CRÓNICA
La mirada de Dios
La Iglesia de la Protecció de la Mare de Déu, el templo ortodoxo más veterano de Barcelona, acoge desde hace casi 40 años un taller donde se enseña a pintar e interpretar iconos
Olga Merino
Periodista y escritora
Escritora y periodista. Master of Arts (Latin American Studies) por la University College of London (Beca La Caixa/British Council). Fue corresponsal de EL PERIÓDICO en Moscú en los años 90. Profesora en la Escola d'Escriptura de l'Ateneu Barcelonès. Su última novela: 'La forastera' (Alfaguara, 2020).
OLGA Merino
Asistir a la liturgia en un santuario ortodoxo resulta una experiencia emotiva incluso para el no creyente. El resplandor de las lámparas votivas, el aroma del incienso y la salmodia de los cánticos invitan a alejarse de la feria de vanidades que es el mundo. En la parroquia de la Protecció de la Mare de Déu (Aragó, 181), el templo ortodoxo más veterano de Barcelona, los oficios se celebran en domingo, y buena parte de las tablas expuestas en las paredes son obra del artista rumano Neculai Saftiu*.
En unas dependencias anejas a la iglesia, fundada en 1972 y dependiente del Patriarcado de Serbia, se ubica el taller donde Saftiu enseña a pintar iconos, símbolo por excelencia del cristianismo oriental, mientras el padre Martí Puche, un catalán que abrazó la religión ortodoxa porque sintió que le acercaba a la fe primitiva, ayuda a interpretarlos desde el punto de vista teológico.
«Uno de los rasgos característicos del icono es la perspectiva inversa, con la que se pretende unir la realidad humana con la divina», comenta el pintor nacido en la región de Bucovina. En este tipo de perspectiva, herencia de la tradición pictórica de Bizancio, las líneas del cuadro convergen hacia fuera y envuelven al espectador; podría decirse que es Dios quien observa al que mira. El canon occidental, en cambio, ha buscado crear la ilusión de espacio tridimensional desde Giotto y el arranque del Renacimiento: en la perspectiva lineal, las paralelas confluyen hacia un punto de fuga imaginario en el horizonte, como raíles en una planicie infinita.
La paleta rehúye los colores estridentes. Se pinta sobre madera, al temple, con pigmentos naturales disueltos en yema de huevo, agua y vinagre. Las aureolas que rodean las cabezas se colorean con pan de oro. «Lo dorado representa la luz increada, la luz más allá de la luz porque es Dios», explica el arcipreste Martí.
No inventar, sino copiar
El iconógrafo no ansía la libertad individual del artista, sino la fuerza de la divinidad para hacer de mero transmisor. De hecho, apenas se conocen nombres de pintores de iconos en la Antigüedad, puesto que no solían firmarlos: se consideraba que Dios era el artífice. «Como artistas, no podemos inventar, sino copiar –agrega Saftiu–.

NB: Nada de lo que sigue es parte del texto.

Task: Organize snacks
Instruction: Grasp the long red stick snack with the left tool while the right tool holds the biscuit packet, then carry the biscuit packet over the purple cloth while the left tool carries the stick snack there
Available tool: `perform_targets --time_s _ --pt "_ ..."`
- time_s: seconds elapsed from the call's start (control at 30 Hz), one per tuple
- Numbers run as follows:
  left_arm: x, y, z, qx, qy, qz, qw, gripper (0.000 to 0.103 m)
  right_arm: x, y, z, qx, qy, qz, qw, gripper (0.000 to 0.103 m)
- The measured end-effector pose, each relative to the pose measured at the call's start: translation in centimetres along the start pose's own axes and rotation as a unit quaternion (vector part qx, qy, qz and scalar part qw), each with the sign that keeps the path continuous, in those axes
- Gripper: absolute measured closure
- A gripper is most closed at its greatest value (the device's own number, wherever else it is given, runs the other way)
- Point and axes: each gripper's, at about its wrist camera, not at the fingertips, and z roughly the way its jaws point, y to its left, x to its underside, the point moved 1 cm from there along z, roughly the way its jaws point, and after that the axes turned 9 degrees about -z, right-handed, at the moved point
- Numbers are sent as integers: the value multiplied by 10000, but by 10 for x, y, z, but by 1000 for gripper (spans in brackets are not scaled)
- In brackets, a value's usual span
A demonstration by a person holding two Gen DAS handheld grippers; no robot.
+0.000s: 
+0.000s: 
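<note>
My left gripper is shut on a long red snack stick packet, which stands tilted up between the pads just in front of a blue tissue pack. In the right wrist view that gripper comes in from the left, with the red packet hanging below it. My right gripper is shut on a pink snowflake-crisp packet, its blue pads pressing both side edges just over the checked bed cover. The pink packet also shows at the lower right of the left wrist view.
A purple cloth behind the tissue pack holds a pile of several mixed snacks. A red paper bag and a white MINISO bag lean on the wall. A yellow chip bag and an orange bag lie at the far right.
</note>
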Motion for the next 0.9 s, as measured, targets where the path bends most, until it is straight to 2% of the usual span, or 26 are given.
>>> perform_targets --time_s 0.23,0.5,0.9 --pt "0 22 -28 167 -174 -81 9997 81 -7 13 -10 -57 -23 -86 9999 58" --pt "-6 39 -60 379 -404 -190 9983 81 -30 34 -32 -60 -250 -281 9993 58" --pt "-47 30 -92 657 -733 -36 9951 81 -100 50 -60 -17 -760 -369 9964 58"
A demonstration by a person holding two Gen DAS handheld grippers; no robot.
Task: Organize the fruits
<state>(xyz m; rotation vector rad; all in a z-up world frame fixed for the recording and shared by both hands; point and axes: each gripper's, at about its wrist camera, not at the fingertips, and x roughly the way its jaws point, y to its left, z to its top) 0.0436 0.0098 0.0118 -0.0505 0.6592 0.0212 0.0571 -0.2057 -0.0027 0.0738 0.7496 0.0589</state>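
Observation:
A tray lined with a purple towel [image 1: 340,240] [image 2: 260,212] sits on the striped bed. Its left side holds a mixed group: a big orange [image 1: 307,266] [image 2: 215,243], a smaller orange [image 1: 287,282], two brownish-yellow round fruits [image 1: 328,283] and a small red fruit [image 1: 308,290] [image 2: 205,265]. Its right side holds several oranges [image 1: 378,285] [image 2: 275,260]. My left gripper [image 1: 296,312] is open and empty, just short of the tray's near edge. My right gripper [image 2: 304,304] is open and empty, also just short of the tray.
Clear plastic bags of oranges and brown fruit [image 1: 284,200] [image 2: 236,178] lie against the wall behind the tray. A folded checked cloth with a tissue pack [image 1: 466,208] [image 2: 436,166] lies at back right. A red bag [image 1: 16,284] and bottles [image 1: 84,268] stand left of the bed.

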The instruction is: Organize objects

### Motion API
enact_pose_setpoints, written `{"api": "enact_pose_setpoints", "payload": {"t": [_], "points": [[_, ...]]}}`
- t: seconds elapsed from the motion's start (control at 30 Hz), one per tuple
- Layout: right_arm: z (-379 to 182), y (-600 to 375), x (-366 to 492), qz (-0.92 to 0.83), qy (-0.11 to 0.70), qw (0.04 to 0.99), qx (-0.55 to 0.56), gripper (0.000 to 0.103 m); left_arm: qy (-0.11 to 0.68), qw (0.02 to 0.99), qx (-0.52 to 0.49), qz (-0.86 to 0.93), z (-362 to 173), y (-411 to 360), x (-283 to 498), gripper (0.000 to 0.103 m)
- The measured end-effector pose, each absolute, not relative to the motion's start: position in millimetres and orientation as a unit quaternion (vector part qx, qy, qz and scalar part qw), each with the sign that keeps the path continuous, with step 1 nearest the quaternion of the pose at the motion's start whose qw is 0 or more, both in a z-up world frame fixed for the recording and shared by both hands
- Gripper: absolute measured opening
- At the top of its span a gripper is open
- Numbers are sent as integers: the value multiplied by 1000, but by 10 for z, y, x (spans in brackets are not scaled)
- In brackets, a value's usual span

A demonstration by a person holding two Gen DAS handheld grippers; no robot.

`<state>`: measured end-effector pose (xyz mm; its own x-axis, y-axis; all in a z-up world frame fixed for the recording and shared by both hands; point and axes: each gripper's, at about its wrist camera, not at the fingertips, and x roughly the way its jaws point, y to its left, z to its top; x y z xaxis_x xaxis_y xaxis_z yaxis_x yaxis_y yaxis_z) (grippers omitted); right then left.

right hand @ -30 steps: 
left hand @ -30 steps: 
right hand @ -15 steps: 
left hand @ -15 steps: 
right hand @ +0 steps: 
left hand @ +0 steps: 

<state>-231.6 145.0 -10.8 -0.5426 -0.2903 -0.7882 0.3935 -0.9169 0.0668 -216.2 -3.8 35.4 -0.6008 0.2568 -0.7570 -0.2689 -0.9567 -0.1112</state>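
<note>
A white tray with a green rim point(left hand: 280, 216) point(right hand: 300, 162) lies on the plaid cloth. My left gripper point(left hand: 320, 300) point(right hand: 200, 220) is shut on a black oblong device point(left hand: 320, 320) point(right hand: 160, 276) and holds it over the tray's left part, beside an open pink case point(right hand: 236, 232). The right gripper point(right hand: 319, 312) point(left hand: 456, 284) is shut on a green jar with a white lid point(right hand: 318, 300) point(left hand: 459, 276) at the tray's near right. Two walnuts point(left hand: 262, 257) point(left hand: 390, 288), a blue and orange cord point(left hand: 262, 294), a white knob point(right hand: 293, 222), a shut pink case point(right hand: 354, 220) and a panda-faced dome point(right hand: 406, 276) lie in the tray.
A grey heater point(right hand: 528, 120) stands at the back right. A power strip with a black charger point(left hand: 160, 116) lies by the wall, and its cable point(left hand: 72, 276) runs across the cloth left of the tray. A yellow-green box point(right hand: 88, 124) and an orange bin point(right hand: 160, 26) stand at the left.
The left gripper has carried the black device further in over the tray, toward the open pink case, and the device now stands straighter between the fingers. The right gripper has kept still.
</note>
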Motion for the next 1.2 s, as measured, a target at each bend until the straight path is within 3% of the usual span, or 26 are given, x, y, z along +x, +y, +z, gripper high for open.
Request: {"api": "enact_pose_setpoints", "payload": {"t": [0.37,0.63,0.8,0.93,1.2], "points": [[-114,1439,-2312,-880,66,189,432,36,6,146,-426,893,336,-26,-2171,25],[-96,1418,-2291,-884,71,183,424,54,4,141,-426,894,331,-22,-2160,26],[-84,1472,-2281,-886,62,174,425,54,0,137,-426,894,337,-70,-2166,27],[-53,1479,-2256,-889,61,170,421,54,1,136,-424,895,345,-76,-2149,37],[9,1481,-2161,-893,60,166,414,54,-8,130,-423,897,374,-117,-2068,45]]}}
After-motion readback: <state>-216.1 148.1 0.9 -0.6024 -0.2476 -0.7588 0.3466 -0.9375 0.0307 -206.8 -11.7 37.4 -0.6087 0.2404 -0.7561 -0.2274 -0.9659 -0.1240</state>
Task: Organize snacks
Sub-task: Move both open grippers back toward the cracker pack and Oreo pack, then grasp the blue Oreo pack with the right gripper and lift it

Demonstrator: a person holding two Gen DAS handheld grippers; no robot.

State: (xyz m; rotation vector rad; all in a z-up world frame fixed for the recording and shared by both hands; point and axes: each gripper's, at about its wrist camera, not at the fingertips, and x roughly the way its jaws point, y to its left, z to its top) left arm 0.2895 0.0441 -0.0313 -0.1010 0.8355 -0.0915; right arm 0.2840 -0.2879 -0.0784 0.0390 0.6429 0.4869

No podemos cambiar la vestimenta de los santos ni los colores y, si en el fondo del cuadro aparece, por ejemplo, el monte de los Olivos, nos circunscribimos a lo que de él dicen las escrituras». El pintor debe ajustarse unas directrices prefijadas que recoge la Hermeneia (enseñanza), una codificación del arte sacro bizantino que el monje Dionisio de Furna, del monte Athos, compiló en el siglo XVIII. En una ocasión que recibió un encargo para pintar a Sant Eudald, mártir que no aparece en el códice ortodoxo, Saftiu tuvo que leerse varias hagiografías para dilucidar su vestimenta y rasgos físicos y plasmar al pie de la letra el tormento que padeció.
El taller de iconografía fue fundado al mismo tiempo que la parroquia. Cada año, una media docena de alumnos aprenden en silencio los secretos de una práctica que tiene tanto de manifestación artística como de experiencia espiritual.